▶ [WHAT IS REQUIRED] Go through the listing that follows and write it out exactly. Drop the pictures.

▶ [STORED DATA]
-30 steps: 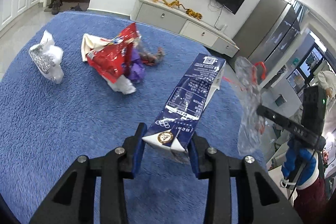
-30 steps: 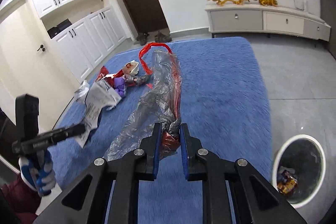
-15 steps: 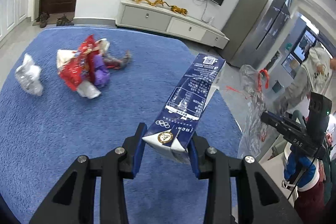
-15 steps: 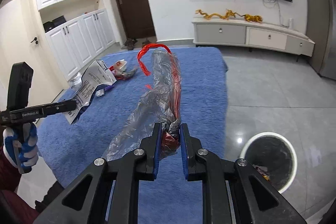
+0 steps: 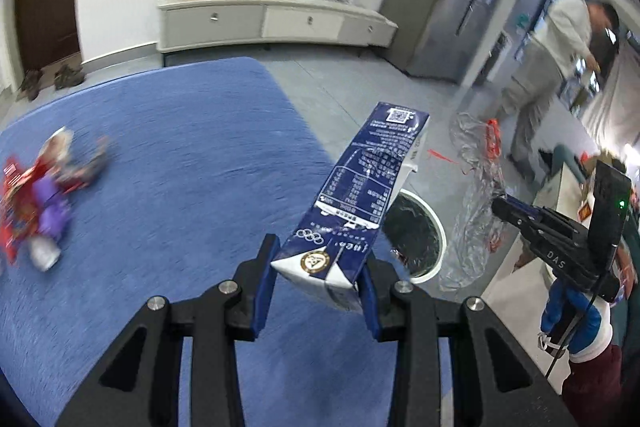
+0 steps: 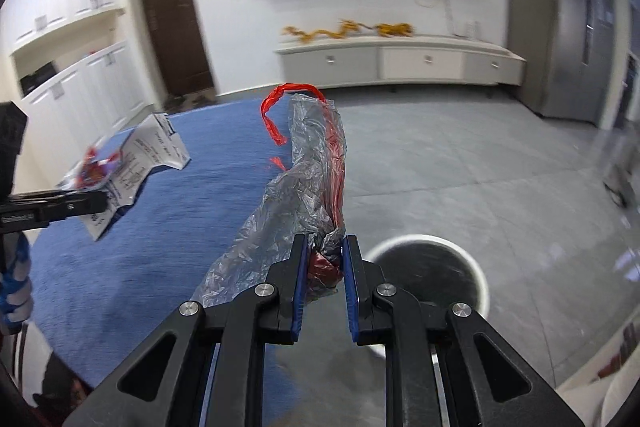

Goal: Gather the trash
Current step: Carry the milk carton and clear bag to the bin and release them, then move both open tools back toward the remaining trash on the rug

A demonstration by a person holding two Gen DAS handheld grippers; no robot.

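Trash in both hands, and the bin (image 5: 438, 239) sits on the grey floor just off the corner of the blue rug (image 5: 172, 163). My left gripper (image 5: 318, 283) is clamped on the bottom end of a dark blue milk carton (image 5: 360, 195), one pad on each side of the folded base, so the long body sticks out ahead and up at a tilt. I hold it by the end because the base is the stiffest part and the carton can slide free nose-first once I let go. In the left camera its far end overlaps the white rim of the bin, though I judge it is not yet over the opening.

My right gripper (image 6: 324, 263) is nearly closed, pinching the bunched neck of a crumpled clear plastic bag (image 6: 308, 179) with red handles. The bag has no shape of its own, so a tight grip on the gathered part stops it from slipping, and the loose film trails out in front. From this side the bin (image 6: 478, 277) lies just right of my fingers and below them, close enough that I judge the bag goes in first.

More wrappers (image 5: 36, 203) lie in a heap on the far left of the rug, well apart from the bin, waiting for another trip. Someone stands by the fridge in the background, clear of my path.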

▶ [WRITTEN ANSWER]
-30 steps: 
-30 steps: 
-15 steps: 
-15 steps: 
+0 steps: 
+0 steps: 

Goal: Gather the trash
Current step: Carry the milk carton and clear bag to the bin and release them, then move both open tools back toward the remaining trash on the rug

A demonstration by a person holding two Gen DAS handheld grippers; no robot.

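Trash in both hands, and the bin (image 5: 438, 239) sits on the grey floor just off the corner of the blue rug (image 5: 172, 163). My left gripper (image 5: 318, 283) is clamped on the bottom end of a dark blue milk carton (image 5: 360, 195), one pad on each side of the folded base, so the long body sticks out ahead and up at a tilt. I hold it by the end because the base is the stiffest part and the carton can slide free nose-first once I let go. In the left camera its far end overlaps the white rim of the bin, though I judge it is not yet over the opening.

My right gripper (image 6: 324, 263) is nearly closed, pinching the bunched neck of a crumpled clear plastic bag (image 6: 308, 179) with red handles. The bag has no shape of its own, so a tight grip on the gathered part stops it from slipping, and the loose film trails out in front. From this side the bin (image 6: 478, 277) lies just right of my fingers and below them, close enough that I judge the bag goes in first.

More wrappers (image 5: 36, 203) lie in a heap on the far left of the rug, well apart from the bin, waiting for another trip. Someone stands by the fridge in the background, clear of my path.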

The answer requires nothing further.